Tidbit is confined to Roaring Orchard because she bites people; Benjamin has apparently tried to commit suicide more than once; each of their friends is there for a different, aberrant escapade. The parents, who occasionally visit, are as odd as their children. On-campus punishments are peculiar, too. Ghosting is to ignore someone who has misbehaved, while cornering sets someone in the corner of a room for hours or even days on end. When a student runs away, and that often happens, he or she is down-graded from one level to the next. An Alternative Kid can become a New Kid overnight. The list of drugs they are given reads like a pharmaceutical directory. “I don’t know why they keep us on so many meds,” Benjamin muses. ‘We’re not sick, we’re just sad.” Tidbit’s response? “Speak for yourself.”

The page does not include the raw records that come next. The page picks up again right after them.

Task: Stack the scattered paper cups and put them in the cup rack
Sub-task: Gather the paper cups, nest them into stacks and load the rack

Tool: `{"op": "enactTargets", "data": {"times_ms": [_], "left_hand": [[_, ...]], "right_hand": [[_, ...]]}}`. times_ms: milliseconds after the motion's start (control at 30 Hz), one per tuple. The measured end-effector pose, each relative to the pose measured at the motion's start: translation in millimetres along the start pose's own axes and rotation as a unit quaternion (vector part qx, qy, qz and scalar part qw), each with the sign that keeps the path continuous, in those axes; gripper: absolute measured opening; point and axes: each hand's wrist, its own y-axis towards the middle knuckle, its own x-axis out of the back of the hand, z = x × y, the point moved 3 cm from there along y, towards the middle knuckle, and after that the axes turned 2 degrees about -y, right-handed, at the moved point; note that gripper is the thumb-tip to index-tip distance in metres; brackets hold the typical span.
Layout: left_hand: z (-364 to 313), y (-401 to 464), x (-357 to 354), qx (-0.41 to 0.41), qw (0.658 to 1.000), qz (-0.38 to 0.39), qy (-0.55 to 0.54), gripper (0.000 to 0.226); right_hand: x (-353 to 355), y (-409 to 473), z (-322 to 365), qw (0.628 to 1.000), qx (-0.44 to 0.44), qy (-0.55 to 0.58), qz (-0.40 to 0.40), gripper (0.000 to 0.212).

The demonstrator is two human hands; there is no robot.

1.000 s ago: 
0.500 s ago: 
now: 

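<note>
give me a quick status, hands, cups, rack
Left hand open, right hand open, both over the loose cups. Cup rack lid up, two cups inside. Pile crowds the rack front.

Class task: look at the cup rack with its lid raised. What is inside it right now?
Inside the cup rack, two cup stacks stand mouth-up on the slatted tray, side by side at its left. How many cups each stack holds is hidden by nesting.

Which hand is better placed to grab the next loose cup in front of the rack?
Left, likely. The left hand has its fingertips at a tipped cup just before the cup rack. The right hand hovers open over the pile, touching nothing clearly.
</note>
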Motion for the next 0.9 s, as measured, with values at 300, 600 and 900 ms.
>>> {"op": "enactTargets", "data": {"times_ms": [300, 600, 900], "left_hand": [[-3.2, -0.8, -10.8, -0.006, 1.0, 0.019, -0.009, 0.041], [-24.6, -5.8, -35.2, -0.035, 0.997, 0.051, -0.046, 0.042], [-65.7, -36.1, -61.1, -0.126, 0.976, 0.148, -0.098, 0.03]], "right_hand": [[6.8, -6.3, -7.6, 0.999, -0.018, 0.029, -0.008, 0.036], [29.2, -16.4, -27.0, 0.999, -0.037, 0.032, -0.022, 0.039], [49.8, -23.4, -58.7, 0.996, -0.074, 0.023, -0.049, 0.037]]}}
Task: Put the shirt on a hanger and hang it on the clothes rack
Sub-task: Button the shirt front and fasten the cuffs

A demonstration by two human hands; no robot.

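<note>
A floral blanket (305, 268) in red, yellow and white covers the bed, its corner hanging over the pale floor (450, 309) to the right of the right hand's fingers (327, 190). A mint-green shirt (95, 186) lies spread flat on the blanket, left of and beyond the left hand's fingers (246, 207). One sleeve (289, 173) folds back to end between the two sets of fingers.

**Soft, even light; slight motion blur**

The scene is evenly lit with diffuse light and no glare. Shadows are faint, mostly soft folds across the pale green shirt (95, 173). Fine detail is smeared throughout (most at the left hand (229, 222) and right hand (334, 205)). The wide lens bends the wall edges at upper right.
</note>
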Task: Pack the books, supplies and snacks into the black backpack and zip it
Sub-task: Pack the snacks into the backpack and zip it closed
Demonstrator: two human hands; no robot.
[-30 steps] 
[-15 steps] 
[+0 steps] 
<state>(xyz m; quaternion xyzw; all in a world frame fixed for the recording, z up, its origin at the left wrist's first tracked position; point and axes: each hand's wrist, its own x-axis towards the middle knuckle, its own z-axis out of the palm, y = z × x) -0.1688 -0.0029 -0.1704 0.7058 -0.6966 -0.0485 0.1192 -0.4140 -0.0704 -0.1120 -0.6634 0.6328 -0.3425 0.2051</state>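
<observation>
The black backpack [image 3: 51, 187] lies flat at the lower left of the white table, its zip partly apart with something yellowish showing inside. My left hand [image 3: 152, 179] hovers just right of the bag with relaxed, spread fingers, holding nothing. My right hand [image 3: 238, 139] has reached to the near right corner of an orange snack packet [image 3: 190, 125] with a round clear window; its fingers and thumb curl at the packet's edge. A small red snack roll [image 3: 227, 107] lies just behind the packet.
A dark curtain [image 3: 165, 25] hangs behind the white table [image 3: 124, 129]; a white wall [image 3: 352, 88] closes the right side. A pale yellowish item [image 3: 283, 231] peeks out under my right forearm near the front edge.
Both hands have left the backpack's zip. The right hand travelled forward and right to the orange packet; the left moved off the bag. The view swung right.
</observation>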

I don’t normally include so many direct quotes in a review, but That’s Not A Feeling contains so many memorable lines that I want to repeat and remember them. Even the headmaster, who is clearly as unhinged as his charges, has thoughts worth sharing. “I think of the school,” he opines, “as an enormous psychic mending workshop.” If that isn’t an ironic undercutting of the utter mania that pervades this book, try this recollection of Benjamin’s:

“And when I try to recreate that first night I have a strange sense, a feeling that I could not have possibly had then: that despite the terrors of that unfathomable new place, lying in a room with four other kids, hearing them breathing and shifting as they slept, I seem to remember feeling somehow protected.”

The ultimate satirical sentence, protected at a safe haven cuckoo’s nest called Roaring Orchards.               – Ann Ronald

 

This is Dan Josefson’s debut novel and a great read for both adults and young adults.      -s.s.